▶ _WHAT IS EXPECTED_: Without the images, reproduce each line of the material exactly.
(GIVEN INFORMATION)
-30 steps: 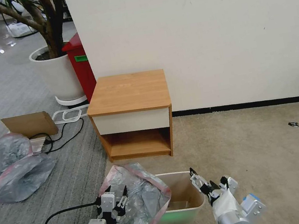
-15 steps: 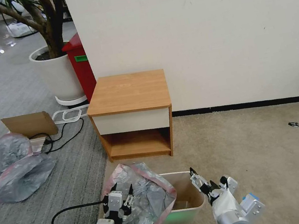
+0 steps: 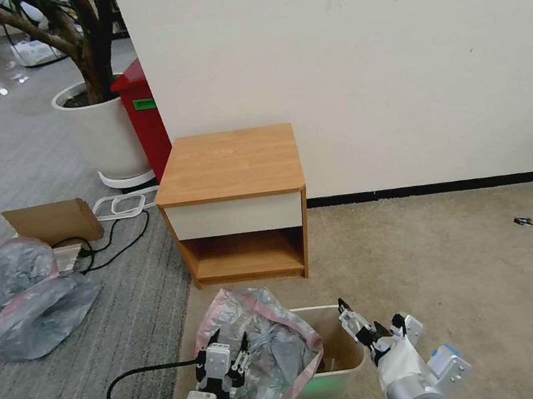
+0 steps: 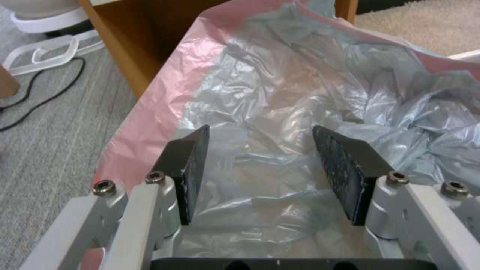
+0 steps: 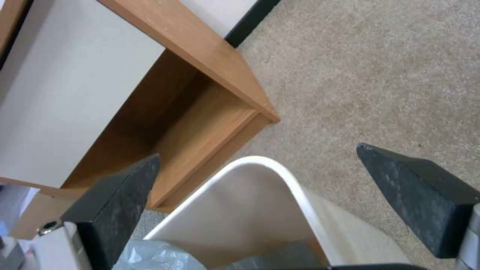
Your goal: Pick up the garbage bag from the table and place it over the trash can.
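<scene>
The garbage bag (image 3: pixel 271 354), crinkly grey with a pink rim, hangs bunched over the left half of the cream trash can (image 3: pixel 344 349). My left gripper (image 3: pixel 227 354) is at the bag's left edge. In the left wrist view it (image 4: pixel 260 131) is open, with the bag's plastic (image 4: pixel 280 93) spread between and beyond its fingers and the pink rim passing outside one finger. My right gripper (image 3: pixel 369 318) hovers open over the can's right rim, nothing between its fingers (image 5: pixel 257 155). The can's rim (image 5: pixel 280 176) shows below it. The table (image 3: pixel 231 164) stands behind the can, its top bare.
Two stuffed grey bags (image 3: pixel 35 317) lie on the floor at left, near a cardboard piece (image 3: pixel 54 223) and cables (image 3: pixel 118 240). A red bin (image 3: pixel 145 117) and a white planter (image 3: pixel 104 131) stand behind the table. The wall (image 3: pixel 359 63) runs close behind. Beige carpet (image 3: pixel 465 262) lies open to the right.
My left gripper has moved to the right, and the bag has shifted with it farther over the can. The right gripper has stayed where it was.
</scene>
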Robot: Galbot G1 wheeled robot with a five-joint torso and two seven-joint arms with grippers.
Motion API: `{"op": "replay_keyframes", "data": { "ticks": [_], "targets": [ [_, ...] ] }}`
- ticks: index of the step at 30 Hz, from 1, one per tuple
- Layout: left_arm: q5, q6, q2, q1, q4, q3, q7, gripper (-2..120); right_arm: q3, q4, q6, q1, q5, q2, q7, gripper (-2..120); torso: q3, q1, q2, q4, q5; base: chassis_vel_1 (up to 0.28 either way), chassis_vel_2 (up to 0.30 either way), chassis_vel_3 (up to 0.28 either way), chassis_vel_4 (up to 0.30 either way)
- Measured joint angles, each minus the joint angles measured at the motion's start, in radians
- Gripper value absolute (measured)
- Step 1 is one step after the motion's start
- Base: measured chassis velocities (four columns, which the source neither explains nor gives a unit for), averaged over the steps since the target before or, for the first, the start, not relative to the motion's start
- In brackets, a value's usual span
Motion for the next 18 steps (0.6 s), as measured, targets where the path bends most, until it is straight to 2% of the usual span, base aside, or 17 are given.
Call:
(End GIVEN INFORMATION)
▶ _OUTPUT OF THE EXERCISE_:
-30 steps: 
-15 steps: 
+0 steps: 
+0 steps: 
+0 steps: 
Your goal: Pick up the garbage bag from the table and place it over the trash can.
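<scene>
The garbage bag (image 3: pixel 271 354), crinkly grey with a pink rim, hangs bunched over the left half of the cream trash can (image 3: pixel 344 349). My left gripper (image 3: pixel 227 354) is at the bag's left edge. In the left wrist view it (image 4: pixel 260 131) is open, with the bag's plastic (image 4: pixel 280 93) spread between and beyond its fingers and the pink rim passing outside one finger. My right gripper (image 3: pixel 369 318) hovers open over the can's right rim, nothing between its fingers (image 5: pixel 257 155). The can's rim (image 5: pixel 280 176) shows below it. The table (image 3: pixel 231 164) stands behind the can, its top bare.
Two stuffed grey bags (image 3: pixel 35 317) lie on the floor at left, near a cardboard piece (image 3: pixel 54 223) and cables (image 3: pixel 118 240). A red bin (image 3: pixel 145 117) and a white planter (image 3: pixel 104 131) stand behind the table. The wall (image 3: pixel 359 63) runs close behind. Beige carpet (image 3: pixel 465 262) lies open to the right.
My left gripper has moved to the right, and the bag has shifted with it farther over the can. The right gripper has stayed where it was.
</scene>
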Robot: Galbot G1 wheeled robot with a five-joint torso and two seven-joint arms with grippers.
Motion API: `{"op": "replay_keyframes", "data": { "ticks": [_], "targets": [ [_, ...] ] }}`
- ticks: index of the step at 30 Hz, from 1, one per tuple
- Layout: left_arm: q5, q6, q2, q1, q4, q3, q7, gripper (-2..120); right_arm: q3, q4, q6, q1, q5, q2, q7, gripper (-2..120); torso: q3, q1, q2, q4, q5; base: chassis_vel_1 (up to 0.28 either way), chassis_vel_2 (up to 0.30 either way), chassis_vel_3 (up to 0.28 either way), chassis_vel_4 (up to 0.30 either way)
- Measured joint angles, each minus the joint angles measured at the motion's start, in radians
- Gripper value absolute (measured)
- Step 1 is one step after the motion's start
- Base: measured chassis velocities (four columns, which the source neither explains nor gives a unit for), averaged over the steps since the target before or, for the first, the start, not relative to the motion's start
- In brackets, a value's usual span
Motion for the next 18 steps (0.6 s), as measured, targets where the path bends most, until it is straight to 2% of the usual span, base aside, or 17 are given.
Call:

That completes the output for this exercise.